BRIEF: In the listing below, find the line with "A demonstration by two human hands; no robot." and the line with "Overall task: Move". Repeat those two lines and all lines between them exactly.
══════════
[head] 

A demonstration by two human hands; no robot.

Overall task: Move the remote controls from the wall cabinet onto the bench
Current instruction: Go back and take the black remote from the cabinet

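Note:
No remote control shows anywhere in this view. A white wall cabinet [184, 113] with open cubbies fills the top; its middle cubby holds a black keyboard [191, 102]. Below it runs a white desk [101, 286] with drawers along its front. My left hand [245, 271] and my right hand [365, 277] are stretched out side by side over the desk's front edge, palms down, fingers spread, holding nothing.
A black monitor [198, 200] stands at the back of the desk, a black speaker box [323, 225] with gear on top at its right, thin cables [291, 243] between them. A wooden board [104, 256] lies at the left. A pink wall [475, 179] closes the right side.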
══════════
ANSWER AREA:
A demonstration by two human hands; no robot.

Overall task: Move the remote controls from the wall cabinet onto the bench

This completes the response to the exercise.